Telles sont les deux protestations qui se sont dressées devant l’église du moyen âge. L’ignorance seule ou la mauvaise foi a pu les confondre. Les Vaudois sont des chrétiens primitifs égarés dans un monde nouveau, et les Albigeois sont des revenans du gnosticisme alexandrin, des semi-païens. Par leur principe d’amour, qui est le fond de l’Évangile, les premiers ont plané au-dessus des terreurs du moyen âge. Leur foi confiante et simple au Dieu bon qui se manifeste par l’amour dans le monde visible et dans le monde invisible les a préservés de l’invasion de la foi dualiste.
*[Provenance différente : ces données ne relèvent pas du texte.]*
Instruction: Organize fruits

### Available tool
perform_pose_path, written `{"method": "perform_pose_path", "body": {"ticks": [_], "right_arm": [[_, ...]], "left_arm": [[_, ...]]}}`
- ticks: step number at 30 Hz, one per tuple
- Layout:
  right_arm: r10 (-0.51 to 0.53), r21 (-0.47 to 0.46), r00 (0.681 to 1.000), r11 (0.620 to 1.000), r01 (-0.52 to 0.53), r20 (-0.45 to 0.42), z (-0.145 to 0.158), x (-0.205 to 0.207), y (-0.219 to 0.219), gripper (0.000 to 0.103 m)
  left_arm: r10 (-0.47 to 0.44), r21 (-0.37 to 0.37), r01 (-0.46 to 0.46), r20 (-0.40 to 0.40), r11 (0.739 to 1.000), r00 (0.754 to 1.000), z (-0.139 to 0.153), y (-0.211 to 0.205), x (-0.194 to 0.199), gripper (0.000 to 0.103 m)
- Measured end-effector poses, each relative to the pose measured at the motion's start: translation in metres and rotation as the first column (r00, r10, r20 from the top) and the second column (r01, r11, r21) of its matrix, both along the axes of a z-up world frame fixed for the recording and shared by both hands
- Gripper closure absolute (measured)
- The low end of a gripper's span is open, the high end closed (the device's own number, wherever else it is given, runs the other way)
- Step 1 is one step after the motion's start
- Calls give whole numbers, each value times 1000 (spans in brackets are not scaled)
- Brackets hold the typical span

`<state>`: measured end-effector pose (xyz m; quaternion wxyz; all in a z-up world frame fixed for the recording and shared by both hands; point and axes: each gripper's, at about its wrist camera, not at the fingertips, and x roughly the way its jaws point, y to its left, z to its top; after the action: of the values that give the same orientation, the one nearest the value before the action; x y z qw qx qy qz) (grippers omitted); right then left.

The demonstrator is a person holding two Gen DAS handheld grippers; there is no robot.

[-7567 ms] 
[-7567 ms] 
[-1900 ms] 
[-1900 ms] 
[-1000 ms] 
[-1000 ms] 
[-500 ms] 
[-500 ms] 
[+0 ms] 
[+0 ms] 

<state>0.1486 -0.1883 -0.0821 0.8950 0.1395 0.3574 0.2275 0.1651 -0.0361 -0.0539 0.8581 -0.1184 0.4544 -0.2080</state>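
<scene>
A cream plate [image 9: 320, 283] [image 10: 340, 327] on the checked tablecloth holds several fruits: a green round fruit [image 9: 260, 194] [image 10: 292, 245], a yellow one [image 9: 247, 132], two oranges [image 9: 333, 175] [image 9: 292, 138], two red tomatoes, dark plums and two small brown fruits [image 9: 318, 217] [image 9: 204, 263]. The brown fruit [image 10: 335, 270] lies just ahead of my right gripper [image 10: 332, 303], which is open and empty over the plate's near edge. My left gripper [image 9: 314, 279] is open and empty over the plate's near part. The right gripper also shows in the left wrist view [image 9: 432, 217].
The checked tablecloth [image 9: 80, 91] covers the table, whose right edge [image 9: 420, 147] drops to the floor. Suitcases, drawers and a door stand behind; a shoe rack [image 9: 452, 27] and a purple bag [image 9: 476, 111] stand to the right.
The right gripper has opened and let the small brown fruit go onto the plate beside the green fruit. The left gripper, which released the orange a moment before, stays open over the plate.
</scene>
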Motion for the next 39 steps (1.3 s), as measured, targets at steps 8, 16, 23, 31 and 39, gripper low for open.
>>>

Ils ont cru sans doute au diable, au principe de la terreur ; mais en embrassant plus fortement que ne l’ont fait l’orthodoxie et les autres sectes le dogme de la rédemption, d’un Dieu se faisant homme pour sauver les hommes, ils ont secoué le cauchemar de la notion terroriste du diable donnée par l’église. Retranchés dans la doctrine de saint Paul, que l’homme est justifié par la foi et qu’il n’y a plus de condamnation éternelle pour ceux qui croient au Christ, ils ont pu envisager sans crainte le grand adversaire, le Satan créé ou incréé, qui a courbé sous la terreur la pensée religieuse du moyen âge. Le principe de la protestation vaudoise ne devait pas périr, car il était l’essence même du christianisme, et tandis que la protestation albigeoise s’évaporait complètement au feu de la persécution, la première remonta aux Alpes, se reforma dans ces vallées que nous avons décrites, et d’où nous la verrons dans une autre étude se dilater de nouveau sur l’Italie et la France.


HUDRY-MENOS.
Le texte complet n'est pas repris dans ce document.